» **WORK ITEM**
All that is needed is the listing, given back exactly.

» **DATASET RECORDS**
*****
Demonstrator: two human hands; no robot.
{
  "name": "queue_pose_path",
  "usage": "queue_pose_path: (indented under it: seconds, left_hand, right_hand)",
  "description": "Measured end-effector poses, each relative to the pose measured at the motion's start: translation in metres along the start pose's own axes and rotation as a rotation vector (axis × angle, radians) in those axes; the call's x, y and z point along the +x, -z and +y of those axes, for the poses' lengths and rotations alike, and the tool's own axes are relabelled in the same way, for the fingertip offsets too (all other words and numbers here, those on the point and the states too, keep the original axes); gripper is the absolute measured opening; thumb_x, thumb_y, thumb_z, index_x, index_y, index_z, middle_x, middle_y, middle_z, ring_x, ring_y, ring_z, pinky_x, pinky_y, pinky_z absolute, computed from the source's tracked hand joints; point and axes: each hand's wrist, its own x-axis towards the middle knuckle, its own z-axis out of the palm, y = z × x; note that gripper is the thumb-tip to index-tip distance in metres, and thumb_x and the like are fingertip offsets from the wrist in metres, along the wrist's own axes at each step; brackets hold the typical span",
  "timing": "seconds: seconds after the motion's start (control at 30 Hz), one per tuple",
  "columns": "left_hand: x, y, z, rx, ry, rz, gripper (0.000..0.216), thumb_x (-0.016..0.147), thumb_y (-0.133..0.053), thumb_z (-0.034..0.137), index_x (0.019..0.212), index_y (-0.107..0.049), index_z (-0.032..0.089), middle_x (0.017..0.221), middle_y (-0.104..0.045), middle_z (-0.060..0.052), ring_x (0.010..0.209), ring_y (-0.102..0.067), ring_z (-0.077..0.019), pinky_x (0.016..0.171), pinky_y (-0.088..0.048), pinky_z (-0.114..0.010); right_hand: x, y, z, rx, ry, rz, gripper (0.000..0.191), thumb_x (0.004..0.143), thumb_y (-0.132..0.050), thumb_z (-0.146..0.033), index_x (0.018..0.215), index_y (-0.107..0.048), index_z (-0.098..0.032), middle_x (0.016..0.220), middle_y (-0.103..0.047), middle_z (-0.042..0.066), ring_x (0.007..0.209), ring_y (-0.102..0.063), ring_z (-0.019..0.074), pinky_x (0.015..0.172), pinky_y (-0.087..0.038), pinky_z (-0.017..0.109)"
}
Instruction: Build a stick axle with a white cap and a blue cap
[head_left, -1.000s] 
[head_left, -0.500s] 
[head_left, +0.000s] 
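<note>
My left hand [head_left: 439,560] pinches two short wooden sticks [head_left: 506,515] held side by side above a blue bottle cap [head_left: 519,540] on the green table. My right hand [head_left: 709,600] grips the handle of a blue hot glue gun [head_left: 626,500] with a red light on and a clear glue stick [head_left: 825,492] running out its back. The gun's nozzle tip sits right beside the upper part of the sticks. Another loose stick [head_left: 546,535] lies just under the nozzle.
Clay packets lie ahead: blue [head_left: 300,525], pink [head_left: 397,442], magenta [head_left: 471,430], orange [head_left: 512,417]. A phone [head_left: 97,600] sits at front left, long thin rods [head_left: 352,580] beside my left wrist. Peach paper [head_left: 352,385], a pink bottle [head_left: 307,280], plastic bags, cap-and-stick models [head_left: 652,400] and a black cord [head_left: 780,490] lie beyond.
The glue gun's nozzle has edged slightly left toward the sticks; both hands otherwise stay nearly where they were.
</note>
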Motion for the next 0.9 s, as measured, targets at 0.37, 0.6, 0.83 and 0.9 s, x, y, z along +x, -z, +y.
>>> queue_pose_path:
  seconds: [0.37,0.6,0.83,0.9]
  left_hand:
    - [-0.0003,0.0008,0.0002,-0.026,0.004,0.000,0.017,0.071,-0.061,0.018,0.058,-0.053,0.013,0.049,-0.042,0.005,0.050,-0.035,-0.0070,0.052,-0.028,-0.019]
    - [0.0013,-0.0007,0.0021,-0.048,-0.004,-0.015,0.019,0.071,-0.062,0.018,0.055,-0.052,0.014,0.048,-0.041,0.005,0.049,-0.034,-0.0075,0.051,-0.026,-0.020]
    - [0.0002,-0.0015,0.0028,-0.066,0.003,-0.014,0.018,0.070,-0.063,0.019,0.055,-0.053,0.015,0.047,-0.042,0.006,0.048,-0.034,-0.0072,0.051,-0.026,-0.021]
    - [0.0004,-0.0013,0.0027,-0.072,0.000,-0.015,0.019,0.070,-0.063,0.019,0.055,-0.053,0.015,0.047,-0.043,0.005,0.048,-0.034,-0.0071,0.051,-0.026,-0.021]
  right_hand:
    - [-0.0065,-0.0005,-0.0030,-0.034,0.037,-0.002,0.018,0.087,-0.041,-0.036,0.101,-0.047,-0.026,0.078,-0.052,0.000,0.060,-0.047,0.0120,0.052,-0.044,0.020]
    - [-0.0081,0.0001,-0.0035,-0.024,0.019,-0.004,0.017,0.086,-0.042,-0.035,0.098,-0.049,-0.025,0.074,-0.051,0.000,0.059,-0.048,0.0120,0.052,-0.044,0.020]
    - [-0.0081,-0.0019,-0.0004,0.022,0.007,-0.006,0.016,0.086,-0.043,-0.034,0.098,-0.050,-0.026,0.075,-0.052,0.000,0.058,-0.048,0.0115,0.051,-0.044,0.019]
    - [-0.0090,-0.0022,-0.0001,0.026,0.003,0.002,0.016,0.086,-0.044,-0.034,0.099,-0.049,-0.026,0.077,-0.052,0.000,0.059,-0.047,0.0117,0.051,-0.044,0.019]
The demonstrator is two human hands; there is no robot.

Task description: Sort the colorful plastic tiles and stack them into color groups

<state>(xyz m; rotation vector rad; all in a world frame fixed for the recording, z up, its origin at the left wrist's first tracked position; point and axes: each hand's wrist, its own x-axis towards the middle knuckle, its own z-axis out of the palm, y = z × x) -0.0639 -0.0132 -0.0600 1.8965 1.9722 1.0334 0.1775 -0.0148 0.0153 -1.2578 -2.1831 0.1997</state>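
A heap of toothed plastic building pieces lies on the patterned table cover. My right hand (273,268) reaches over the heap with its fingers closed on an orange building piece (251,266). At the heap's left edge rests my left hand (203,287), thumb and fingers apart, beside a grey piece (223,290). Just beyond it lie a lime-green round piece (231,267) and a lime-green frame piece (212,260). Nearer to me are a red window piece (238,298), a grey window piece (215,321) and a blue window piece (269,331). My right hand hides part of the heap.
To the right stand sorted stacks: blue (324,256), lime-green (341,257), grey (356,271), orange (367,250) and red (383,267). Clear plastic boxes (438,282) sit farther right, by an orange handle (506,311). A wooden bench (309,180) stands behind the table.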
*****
» **WRITTEN REPLY**
Demonstrator: two human hands; no robot.
{
  "name": "queue_pose_path",
  "usage": "queue_pose_path: (indented under it: seconds, left_hand, right_hand)",
  "description": "Measured end-effector poses, each relative to the pose measured at the motion's start: translation in metres along the start pose's own axes and rotation as a rotation vector (axis × angle, radians) in those axes; the call's x, y and z point along the +x, -z and +y of those axes, for the poses' lengths and rotations alike, and the tool's own axes are relabelled in the same way, for the fingertip offsets too (all other words and numbers here, those on the point and the states too, keep the original axes); gripper is the absolute measured opening; thumb_x, thumb_y, thumb_z, index_x, index_y, index_z, middle_x, middle_y, middle_z, ring_x, ring_y, ring_z, pinky_x, pinky_y, pinky_z absolute, computed from the source's tracked hand joints; point and axes: each hand's wrist, its own x-axis towards the middle knuckle, its own z-axis out of the palm, y = z × x; note that gripper is the thumb-tip to index-tip distance in metres, and thumb_x and the like are fingertip offsets from the wrist in metres, along the wrist's own axes at each step; brackets hold the typical span",
  "timing": "seconds: seconds after the motion's start (control at 30 Hz), one per tuple",
  "columns": "left_hand: x, y, z, rx, ry, rz, gripper (0.000..0.216), thumb_x (-0.016..0.147), thumb_y (-0.133..0.053), thumb_z (-0.034..0.137), index_x (0.019..0.212), index_y (-0.107..0.049), index_z (-0.032..0.089), middle_x (0.017..0.221), middle_y (-0.104..0.045), middle_z (-0.060..0.052), ring_x (0.010..0.209), ring_y (-0.102..0.067), ring_z (-0.077..0.019), pinky_x (0.016..0.171), pinky_y (-0.088..0.048), pinky_z (-0.114..0.010); right_hand: x, y, z, rx, ry, rz, gripper (0.000..0.191), thumb_x (0.004..0.143), thumb_y (-0.132..0.050), thumb_z (-0.146..0.033), index_x (0.018..0.215), index_y (-0.107..0.048), index_z (-0.098..0.032), middle_x (0.016..0.220), middle_y (-0.103..0.047), middle_z (-0.042..0.066), ring_x (0.007..0.209), ring_y (-0.102..0.063), ring_z (-0.019..0.074), pinky_x (0.015..0.172), pinky_y (-0.087..0.038), pinky_z (-0.017..0.109)"
}
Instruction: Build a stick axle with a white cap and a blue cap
[head_left, -1.000s] 
[head_left, -0.500s] 
[head_left, +0.000s] 
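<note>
My left hand [head_left: 439,560] pinches two short wooden sticks [head_left: 506,515] held side by side above a blue bottle cap [head_left: 519,540] on the green table. My right hand [head_left: 709,600] grips the handle of a blue hot glue gun [head_left: 626,500] with a red light on and a clear glue stick [head_left: 825,492] running out its back. The gun's nozzle tip sits right beside the upper part of the sticks. Another loose stick [head_left: 546,535] lies just under the nozzle.
Clay packets lie ahead: blue [head_left: 300,525], pink [head_left: 397,442], magenta [head_left: 471,430], orange [head_left: 512,417]. A phone [head_left: 97,600] sits at front left, long thin rods [head_left: 352,580] beside my left wrist. Peach paper [head_left: 352,385], a pink bottle [head_left: 307,280], plastic bags, cap-and-stick models [head_left: 652,400] and a black cord [head_left: 780,490] lie beyond.
The glue gun's nozzle has edged slightly left toward the sticks; both hands otherwise stay nearly where they were.
</note>
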Motion for the next 0.9 s, as measured, targets at 0.37, 0.6, 0.83 and 0.9 s, x, y, z along +x, -z, +y.
>>> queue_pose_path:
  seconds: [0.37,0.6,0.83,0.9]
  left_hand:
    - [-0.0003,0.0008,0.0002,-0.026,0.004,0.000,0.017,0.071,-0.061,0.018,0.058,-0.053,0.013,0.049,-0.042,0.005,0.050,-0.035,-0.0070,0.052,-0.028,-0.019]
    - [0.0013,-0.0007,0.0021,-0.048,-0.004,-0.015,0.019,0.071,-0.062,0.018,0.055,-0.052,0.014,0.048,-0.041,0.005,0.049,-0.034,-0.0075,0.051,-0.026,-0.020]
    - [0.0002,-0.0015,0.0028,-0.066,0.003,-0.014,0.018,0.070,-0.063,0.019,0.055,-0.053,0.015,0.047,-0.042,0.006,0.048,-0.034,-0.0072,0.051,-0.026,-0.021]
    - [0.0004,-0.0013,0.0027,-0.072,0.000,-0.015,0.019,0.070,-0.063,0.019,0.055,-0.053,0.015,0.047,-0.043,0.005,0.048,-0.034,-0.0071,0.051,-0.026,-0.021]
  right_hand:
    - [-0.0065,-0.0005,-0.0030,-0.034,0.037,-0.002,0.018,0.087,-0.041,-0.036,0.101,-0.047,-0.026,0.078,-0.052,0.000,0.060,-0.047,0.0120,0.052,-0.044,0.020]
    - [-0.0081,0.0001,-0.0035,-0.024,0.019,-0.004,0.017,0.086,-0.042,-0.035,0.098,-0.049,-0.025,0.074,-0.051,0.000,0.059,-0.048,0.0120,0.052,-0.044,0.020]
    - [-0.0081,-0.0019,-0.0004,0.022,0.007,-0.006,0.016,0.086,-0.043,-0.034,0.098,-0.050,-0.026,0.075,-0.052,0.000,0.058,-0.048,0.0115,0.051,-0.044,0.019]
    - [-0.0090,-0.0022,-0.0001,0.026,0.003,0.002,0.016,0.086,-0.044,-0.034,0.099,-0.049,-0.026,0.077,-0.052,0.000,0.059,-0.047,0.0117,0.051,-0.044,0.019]
The demonstrator is two human hands; there is no robot.

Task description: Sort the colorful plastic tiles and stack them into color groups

<state>(xyz m; rotation vector rad; all in a world frame fixed for the recording, z up, its origin at the left wrist's first tracked position; point and axes: each hand's wrist, its own x-axis towards the middle knuckle, its own z-axis out of the palm, y = z × x) -0.0639 -0.0132 -0.0600 1.8965 1.9722 1.0334 0.1775 -0.0148 0.0153 -1.2578 -2.1831 0.1997</state>
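A heap of toothed plastic building pieces lies on the patterned table cover. My right hand (273,268) reaches over the heap with its fingers closed on an orange building piece (251,266). At the heap's left edge rests my left hand (203,287), thumb and fingers apart, beside a grey piece (223,290). Just beyond it lie a lime-green round piece (231,267) and a lime-green frame piece (212,260). Nearer to me are a red window piece (238,298), a grey window piece (215,321) and a blue window piece (269,331). My right hand hides part of the heap.
To the right stand sorted stacks: blue (324,256), lime-green (341,257), grey (356,271), orange (367,250) and red (383,267). Clear plastic boxes (438,282) sit farther right, by an orange handle (506,311). A wooden bench (309,180) stands behind the table.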

Now the exercise is complete.